La gestion des risques
 Sentant le vent se lever, Didier Tamagno argumente  : « nous allons créer dix emplois [dont trois postes d'agents de sécurité] ! », « nos actions se font dans le respect de l’environnement », et puis, « quand on dit cyanure on pense poison, mais ce n’est pas vrai ». Parole d'entrepreneur, quel développement pour la Guyane en termes d'emploi ! Et comment ne pas croire sur parole un Monsieur qui affirme avec tant de conviction : du poison ? ce n'est pas vrai ! NdTémoin. Le BRGM n’est pas aussi catégorique que l’entrepreneur. Dans leur étude prospective de 2013, les experts soulignent que « le mot cyanure est très connoté et à une charge émotionnelle bien compréhensible. La dangerosité du cyanure provient de sa capacité à agir comme poison violent (…). Au cours d’une exploitation minière, les principaux risques pour l’homme sont liés à la poussière produite durant la manipulation de ce produit ou au moment de la préparation » (alors, pas de poison ? NdTémoin).  « Si nous avons pu bâtir ce dossier c’est qu’on a pu répondre à la réglementation » [répond] Auplata. Le procédé de cyanuration produira des résidus : des boues « traitées à l’intérieur de nos locaux. Les boues liquides seront réinjectées dans le processus. Les boues solides seront neutralisées avec un niveau compatible aux décharges publiques » (rappelons qu'il n'existe pas de structures de traitement des déchets en Guyane, hors les décharges. NdTémoin). Et un nouvel hôte pour les maringouins (moustiques) ! « Des ouvriers spécialisés » (les dix emplois créés, moins les trois postes d'agents de sécurité ? NdTémoin) qui recevront une formation dispensée par des experts canadiens attendus cette semaine seront en charge de la chimie. «  Chaque ouvrier sera équipé d’un capteur de gaz cyanurique  ». Et pour l’anecdote, «  ces détecteurs se déclenchent si vous fumez à côté, car les cigarettes contiennent du cyanure ! » ricane l’entrepreneur (dont acte. NdTémoin).
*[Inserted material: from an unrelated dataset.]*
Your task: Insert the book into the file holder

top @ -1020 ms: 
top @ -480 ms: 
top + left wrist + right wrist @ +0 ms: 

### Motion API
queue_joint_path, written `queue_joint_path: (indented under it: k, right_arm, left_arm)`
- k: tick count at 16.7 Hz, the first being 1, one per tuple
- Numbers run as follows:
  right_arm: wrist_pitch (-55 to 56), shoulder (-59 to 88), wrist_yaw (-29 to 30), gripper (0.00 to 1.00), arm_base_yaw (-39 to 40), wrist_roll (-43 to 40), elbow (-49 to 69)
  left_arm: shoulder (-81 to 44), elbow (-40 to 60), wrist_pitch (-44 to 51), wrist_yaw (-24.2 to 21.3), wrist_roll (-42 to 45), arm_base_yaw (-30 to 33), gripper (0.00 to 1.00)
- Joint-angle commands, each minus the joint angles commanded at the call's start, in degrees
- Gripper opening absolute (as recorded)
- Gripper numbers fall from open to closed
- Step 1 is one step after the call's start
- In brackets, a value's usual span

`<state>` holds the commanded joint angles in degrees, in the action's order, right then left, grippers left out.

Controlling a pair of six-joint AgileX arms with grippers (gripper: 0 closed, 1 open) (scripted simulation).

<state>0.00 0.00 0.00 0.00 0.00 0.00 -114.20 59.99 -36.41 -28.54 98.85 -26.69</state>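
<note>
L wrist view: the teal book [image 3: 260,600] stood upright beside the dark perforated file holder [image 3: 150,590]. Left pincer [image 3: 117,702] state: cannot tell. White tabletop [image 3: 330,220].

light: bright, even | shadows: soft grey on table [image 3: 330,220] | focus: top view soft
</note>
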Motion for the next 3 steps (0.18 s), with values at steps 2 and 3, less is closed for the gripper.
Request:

 La technique par cyanuration est utilisée par plus de la moitié des opérateurs miniers du globe . Selon une étude du Bureau de recherches géologiques et minières (BRGM) commandée par la direction de l’environnement [Deal] en date de février 2013 et menée en partenariat par la Deal et l’Office de l’eau  : « En 2000, 52% des exploitations mondiales y avaient recours. Une trentaine d’accidents ont été inventoriés ces 25 dernières années ». Les causes étant à 72% par rupture de digue, 14% par rupture de conduite, 14% lors du transport du cyanure).
Cela fait tout de même plus d'un accident par an, pour une technique que les entreprises déclarent sans danger... NdTémoin.